▸ **WORK TO BE COMPLETED**
Find the line in the entries below that contains "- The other". Repeat it exactly, and every line after it through the line that contains "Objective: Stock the".

(Entries taken from a collection)

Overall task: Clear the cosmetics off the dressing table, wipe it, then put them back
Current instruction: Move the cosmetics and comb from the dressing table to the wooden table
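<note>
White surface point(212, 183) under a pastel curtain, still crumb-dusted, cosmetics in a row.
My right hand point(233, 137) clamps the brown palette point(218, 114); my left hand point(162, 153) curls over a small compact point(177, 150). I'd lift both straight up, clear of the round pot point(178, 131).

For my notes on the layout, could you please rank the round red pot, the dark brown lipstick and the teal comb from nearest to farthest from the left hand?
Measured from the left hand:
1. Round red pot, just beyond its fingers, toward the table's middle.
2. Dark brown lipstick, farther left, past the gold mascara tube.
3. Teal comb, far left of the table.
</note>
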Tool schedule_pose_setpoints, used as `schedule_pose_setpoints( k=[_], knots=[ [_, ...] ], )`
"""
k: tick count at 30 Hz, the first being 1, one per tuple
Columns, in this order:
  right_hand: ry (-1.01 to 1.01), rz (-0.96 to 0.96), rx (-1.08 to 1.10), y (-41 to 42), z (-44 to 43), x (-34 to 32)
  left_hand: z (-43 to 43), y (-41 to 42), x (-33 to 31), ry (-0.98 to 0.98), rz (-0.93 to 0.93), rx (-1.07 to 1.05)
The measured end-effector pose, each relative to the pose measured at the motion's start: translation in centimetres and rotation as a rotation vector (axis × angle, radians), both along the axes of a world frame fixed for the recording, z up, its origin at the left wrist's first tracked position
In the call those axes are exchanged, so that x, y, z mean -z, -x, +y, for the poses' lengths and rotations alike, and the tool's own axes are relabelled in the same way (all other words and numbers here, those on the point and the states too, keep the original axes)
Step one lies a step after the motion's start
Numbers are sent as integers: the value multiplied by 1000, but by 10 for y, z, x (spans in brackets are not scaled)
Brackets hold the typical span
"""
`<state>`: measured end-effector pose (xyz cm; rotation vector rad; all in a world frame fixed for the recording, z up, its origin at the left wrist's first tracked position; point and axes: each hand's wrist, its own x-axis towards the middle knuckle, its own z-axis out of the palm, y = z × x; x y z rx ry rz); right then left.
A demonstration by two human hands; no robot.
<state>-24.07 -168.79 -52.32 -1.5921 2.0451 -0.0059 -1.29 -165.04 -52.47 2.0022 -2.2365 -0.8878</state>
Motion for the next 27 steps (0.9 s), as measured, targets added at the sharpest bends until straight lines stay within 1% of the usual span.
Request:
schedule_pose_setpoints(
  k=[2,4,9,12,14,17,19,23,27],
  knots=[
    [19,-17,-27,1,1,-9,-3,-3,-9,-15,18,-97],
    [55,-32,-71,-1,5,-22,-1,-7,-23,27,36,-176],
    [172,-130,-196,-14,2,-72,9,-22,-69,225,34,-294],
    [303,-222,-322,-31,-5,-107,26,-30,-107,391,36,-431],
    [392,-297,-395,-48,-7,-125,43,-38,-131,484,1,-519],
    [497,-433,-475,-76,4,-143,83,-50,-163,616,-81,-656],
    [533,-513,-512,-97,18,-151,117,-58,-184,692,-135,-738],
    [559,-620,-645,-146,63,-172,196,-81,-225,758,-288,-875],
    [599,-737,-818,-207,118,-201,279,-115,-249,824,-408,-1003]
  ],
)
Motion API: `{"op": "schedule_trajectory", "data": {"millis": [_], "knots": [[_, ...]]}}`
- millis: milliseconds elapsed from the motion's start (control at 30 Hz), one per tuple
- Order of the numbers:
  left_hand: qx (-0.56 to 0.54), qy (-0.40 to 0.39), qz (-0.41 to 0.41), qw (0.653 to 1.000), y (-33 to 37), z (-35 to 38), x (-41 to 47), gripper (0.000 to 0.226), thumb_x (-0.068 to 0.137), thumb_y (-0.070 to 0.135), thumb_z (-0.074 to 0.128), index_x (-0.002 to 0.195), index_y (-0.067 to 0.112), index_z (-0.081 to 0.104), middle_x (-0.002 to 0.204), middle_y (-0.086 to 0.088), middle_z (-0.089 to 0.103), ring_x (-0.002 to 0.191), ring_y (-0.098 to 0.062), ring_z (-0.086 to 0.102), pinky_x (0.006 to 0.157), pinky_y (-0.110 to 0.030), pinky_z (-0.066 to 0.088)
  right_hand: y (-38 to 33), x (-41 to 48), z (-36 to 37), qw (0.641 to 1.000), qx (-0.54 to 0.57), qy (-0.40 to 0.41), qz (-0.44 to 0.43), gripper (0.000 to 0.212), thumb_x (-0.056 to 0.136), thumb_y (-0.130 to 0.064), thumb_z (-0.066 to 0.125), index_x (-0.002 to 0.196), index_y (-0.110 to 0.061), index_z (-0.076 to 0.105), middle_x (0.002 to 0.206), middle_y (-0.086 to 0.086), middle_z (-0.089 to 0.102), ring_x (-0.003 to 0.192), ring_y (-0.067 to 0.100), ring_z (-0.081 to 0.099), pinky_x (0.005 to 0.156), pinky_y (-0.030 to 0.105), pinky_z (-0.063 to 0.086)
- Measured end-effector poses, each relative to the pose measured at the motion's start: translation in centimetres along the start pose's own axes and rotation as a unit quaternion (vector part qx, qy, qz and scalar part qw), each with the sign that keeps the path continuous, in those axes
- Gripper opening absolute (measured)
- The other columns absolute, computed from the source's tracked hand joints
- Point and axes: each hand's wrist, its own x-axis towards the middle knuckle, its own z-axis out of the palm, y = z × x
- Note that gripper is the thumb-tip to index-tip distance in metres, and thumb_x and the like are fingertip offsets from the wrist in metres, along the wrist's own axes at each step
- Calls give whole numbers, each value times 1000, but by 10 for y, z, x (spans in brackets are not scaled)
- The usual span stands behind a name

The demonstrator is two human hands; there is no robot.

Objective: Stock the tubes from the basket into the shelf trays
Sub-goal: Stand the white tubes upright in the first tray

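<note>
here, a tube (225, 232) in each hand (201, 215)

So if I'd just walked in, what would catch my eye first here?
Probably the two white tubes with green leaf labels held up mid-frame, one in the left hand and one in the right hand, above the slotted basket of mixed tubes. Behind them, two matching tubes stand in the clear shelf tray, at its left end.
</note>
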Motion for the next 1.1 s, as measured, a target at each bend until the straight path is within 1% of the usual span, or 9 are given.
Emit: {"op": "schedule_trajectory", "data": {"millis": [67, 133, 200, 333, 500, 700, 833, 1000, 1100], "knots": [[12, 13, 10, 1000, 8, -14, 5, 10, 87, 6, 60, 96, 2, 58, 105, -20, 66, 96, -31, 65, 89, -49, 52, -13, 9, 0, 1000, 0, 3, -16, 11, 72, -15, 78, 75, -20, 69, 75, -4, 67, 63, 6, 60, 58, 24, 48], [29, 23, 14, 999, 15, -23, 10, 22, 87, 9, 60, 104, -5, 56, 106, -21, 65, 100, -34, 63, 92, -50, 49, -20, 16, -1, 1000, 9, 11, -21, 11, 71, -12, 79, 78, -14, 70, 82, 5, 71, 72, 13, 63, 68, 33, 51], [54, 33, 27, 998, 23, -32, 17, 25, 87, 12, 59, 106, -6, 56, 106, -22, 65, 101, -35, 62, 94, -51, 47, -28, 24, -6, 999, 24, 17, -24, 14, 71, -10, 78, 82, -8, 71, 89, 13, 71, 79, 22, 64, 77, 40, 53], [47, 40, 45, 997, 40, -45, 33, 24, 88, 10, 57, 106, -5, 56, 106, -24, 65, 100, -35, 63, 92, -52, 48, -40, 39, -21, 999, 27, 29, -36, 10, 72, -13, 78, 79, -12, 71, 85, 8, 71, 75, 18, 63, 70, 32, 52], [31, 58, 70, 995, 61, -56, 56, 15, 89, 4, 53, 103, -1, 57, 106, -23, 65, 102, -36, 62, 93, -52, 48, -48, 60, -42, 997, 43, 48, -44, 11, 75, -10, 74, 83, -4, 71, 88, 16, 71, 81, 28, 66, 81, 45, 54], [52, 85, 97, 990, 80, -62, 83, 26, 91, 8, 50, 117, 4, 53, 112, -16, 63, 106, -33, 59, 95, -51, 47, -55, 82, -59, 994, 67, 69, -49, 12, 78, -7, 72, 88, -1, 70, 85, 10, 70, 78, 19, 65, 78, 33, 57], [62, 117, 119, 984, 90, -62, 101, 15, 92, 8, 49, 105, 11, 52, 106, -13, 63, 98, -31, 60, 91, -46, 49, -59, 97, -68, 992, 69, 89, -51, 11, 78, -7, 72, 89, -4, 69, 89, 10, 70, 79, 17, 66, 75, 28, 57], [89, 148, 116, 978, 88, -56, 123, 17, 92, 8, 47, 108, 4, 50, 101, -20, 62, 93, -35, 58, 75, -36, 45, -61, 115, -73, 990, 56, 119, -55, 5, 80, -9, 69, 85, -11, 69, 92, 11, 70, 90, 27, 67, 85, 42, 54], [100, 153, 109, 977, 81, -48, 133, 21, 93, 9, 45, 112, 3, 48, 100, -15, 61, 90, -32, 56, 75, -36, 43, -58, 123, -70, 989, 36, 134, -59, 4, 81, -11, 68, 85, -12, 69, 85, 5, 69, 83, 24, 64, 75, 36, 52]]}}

▸ **SOLVED EXERCISE**
- The other columns absolute, computed from the source's tracked hand joints
- Point and axes: each hand's wrist, its own x-axis towards the middle knuckle, its own z-axis out of the palm, y = z × x
- Note that gripper is the thumb-tip to index-tip distance in metres, and thumb_x and the like are fingertip offsets from the wrist in metres, along the wrist's own axes at each step
- Calls give whole numbers, each value times 1000, but by 10 for y, z, x (spans in brackets are not scaled)
- The usual span stands behind a name

The demonstrator is two human hands; there is no robot.

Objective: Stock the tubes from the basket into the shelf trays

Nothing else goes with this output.